My Interview on IdeaConnection

Vern Burkhardt is one of the best interviewers in the innovation space. I am pleased to have spent time with him for a two-part interview. Here are the first two questions/answers for the first interview. At the end you can follow the link to the IdeaConnection website for the other 38 questions.

Vern Burkhardt (VB): In Personality Poker you focus on “challenge-driven” Innovation. Why?

Stephen Shapiro: I love to quote Albert Einstein when talking about this topic. He said if I had an hour to save the world, I’d spend 59 minutes defining the problem and one minute finding solutions. From my experience, most organizations are spending 60 minutes finding solutions to problems that don’t matter.

When you focus on challenges you’re able to create solutions that are relevant to the needs of the organization. By contrast, when you focus on broad ideas you don’t know which ones are going to be useful. This creates a lot of noise in the system and makes innovation much less efficient.

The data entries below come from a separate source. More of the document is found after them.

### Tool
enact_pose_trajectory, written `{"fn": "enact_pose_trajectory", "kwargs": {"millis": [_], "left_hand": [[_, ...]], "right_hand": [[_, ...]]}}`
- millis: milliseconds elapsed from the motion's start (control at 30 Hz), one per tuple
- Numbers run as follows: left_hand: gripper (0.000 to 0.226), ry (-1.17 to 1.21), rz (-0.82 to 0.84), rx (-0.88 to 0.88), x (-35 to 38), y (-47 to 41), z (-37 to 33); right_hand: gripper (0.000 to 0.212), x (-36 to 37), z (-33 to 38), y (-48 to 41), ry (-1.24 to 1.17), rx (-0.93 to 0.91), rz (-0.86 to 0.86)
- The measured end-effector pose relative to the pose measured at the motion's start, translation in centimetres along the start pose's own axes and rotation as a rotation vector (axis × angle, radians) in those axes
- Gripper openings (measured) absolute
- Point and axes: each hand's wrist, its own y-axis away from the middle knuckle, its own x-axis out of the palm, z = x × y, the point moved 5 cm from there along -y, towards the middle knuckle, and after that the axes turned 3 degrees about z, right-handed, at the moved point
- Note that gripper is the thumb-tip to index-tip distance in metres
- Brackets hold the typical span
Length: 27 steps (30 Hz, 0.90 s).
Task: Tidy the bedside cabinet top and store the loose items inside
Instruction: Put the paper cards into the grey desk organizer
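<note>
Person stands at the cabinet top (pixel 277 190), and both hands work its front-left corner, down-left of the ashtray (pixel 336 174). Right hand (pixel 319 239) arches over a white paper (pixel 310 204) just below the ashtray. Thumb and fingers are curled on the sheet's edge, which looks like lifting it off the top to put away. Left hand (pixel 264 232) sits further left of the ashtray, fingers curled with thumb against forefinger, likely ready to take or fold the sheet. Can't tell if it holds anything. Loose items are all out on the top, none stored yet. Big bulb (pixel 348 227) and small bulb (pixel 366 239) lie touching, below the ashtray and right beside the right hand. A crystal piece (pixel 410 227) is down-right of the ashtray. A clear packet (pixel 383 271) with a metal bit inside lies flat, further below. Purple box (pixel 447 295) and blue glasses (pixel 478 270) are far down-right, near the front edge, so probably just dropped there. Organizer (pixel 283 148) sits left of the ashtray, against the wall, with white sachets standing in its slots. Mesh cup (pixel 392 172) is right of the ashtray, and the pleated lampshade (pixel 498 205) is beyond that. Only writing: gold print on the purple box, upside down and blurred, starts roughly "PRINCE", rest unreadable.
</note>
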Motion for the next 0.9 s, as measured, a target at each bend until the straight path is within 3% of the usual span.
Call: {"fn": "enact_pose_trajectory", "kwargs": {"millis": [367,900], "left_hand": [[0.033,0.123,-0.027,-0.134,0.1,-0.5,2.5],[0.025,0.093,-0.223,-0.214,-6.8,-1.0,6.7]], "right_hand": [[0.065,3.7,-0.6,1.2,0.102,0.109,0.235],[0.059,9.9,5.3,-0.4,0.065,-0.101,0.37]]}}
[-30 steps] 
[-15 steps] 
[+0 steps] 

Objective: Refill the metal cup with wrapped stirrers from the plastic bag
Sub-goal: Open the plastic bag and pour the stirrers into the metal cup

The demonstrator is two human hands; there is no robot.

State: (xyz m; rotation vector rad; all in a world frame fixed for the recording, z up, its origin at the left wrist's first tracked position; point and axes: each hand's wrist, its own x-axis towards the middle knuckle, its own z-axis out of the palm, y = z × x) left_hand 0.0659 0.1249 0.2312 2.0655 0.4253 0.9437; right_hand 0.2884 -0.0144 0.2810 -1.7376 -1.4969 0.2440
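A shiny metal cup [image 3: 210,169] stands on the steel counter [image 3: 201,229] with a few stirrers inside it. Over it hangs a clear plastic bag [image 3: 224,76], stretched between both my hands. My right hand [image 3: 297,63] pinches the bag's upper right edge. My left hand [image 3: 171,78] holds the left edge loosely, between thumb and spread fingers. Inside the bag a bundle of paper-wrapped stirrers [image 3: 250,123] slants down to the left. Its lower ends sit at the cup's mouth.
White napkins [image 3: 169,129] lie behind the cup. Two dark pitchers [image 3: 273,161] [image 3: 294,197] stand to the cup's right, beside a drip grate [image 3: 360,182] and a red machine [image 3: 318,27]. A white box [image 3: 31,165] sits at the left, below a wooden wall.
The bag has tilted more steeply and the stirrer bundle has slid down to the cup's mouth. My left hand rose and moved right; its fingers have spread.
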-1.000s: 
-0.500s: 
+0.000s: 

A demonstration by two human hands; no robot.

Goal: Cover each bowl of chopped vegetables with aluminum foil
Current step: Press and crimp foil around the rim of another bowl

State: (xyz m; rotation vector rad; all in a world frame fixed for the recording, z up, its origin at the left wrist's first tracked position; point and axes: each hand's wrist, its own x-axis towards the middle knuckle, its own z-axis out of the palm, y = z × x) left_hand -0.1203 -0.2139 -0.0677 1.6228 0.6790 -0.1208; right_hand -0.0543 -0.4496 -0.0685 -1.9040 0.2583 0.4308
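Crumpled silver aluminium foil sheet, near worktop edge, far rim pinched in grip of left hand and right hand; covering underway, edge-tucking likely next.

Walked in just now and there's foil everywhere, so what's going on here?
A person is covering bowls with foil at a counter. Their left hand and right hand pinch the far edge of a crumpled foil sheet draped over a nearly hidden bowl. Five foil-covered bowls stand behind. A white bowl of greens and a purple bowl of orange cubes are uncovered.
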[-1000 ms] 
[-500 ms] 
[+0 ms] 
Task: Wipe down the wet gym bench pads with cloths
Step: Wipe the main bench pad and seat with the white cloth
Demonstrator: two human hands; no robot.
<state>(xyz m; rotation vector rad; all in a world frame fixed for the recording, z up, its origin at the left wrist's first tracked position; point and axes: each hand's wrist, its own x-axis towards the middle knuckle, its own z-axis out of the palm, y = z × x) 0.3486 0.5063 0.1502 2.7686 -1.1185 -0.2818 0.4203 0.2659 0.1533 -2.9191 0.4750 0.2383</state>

VB: In your article “how to Create a Culture of Innovation” you say, ‘The “meta-challenge” for all organizations is to find which challenges, if solved and implemented, will create the greatest value.’ Would you talk about this?

Stephen Shapiro: An organization’s ability to figure out which problems if solved would have the greatest impact is probably the single greatest measure of whether an organization will be successful. A lot of times companies spend so much time on things that aren’t relevant.

You’re not looking for solutions. You’re looking for problems and opportunities. It is about relevancy.

If you use the mind-set of focusing on challenges it raises the question of where do you find the key challenges? Obviously you’ll find them in the marketplace, from customers, and also from employees. You don’t ask, “What’s your idea for the next big product?” You ask, “What problems, if solved, would help our customers?” It puts you in the mind-set of challenge-driven innovation, which ultimately becomes customer-driven innovation. It links back to challenges that will help your customers and help you grow your market.